» REQUIREMENT
An exact copy of all the data below is needed, without its pictures.

» SUPPLIED DATA
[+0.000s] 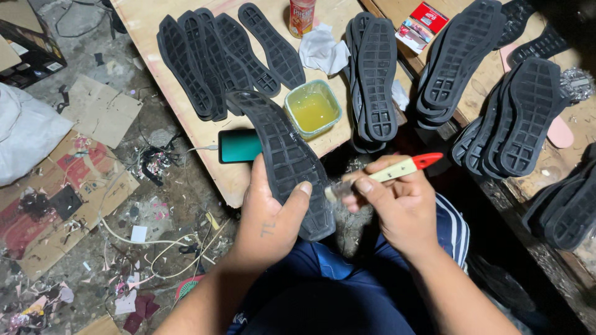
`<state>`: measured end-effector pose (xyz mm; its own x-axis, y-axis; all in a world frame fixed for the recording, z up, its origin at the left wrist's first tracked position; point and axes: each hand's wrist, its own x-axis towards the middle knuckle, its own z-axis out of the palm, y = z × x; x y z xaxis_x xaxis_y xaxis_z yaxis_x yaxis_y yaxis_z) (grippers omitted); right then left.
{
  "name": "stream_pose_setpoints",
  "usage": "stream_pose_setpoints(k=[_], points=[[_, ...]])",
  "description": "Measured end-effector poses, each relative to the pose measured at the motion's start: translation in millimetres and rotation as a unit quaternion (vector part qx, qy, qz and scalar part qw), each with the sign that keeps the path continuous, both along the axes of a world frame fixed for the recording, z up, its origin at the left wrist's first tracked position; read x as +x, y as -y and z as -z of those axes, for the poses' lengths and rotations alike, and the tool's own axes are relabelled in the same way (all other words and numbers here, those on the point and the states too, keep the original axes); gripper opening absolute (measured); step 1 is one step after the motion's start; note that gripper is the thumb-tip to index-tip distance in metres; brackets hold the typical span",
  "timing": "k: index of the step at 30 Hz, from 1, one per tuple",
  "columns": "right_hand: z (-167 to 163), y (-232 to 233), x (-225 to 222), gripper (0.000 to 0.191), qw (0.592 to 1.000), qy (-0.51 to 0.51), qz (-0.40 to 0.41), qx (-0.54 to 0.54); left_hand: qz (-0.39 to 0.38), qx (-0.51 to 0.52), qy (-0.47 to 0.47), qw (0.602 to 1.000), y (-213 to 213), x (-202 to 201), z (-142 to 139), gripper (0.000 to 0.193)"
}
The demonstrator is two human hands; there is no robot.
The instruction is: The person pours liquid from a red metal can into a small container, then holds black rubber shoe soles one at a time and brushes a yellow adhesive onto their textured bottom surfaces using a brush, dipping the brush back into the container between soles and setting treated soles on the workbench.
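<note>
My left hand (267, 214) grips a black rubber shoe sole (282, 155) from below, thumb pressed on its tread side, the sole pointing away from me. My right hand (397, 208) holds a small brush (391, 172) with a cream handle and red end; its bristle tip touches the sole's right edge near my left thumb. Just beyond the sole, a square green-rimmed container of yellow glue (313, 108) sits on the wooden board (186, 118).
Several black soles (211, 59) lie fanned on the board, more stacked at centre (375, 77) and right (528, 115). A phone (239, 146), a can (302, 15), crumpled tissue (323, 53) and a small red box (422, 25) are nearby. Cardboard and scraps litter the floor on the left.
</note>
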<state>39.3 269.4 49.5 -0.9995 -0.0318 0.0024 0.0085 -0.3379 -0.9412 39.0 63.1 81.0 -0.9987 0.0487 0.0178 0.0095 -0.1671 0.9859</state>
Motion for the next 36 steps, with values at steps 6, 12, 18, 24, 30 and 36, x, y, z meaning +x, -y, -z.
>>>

» YOUR RESPONSE
[+0.000s] 
`<state>`: measured end-effector pose (xyz mm; its own x-axis, y-axis; all in a world frame fixed for the recording, z up, its origin at the left wrist's first tracked position; point and axes: each hand's wrist, its own x-axis towards the middle knuckle, its own z-axis out of the palm, y = z × x; x y z xaxis_x xaxis_y xaxis_z yaxis_x yaxis_y yaxis_z) (grippers omitted); right then left.
{
  "name": "stream_pose_setpoints",
  "usage": "stream_pose_setpoints(k=[_], points=[[_, ...]])",
  "description": "Measured end-effector poses, each relative to the pose measured at the motion's start: translation in millimetres and rotation as a unit quaternion (vector part qx, qy, qz and scalar part qw), each with the sign that keeps the path continuous, both along the axes of a world frame fixed for the recording, z up, its origin at the left wrist's first tracked position; read x as +x, y as -y and z as -z of those axes, for the poses' lengths and rotations alike, and the tool's own axes are relabelled in the same way (all other words and numbers here, those on the point and the states too, keep the original axes); gripper opening absolute (measured); step 1 is one step after the motion's start; note that gripper is the thumb-tip to index-tip distance in metres; brackets hold the typical span",
  "timing": "k: index of the step at 30 Hz, from 1, one per tuple",
  "columns": "right_hand: z (-167 to 163), y (-232 to 233), x (-225 to 222), gripper (0.000 to 0.191), qw (0.592 to 1.000), qy (-0.51 to 0.51), qz (-0.40 to 0.41), qx (-0.54 to 0.54); left_hand: qz (-0.39 to 0.38), qx (-0.51 to 0.52), qy (-0.47 to 0.47), qw (0.602 to 1.000), y (-213 to 213), x (-202 to 201), z (-142 to 139), gripper (0.000 to 0.193)"
}
The demonstrator is two human hands; there is no robot.
The instruction is: The person pours liquid from a red metal can into a small container, then holds black rubber shoe soles one at a time and brushes a yellow adhesive onto their textured bottom surfaces using a brush, dipping the brush back into the container between soles and setting treated soles on the workbench.
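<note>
My left hand (267, 214) grips a black rubber shoe sole (282, 155) from below, thumb pressed on its tread side, the sole pointing away from me. My right hand (397, 208) holds a small brush (391, 172) with a cream handle and red end; its bristle tip touches the sole's right edge near my left thumb. Just beyond the sole, a square green-rimmed container of yellow glue (313, 108) sits on the wooden board (186, 118).
Several black soles (211, 59) lie fanned on the board, more stacked at centre (375, 77) and right (528, 115). A phone (239, 146), a can (302, 15), crumpled tissue (323, 53) and a small red box (422, 25) are nearby. Cardboard and scraps litter the floor on the left.
</note>
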<state>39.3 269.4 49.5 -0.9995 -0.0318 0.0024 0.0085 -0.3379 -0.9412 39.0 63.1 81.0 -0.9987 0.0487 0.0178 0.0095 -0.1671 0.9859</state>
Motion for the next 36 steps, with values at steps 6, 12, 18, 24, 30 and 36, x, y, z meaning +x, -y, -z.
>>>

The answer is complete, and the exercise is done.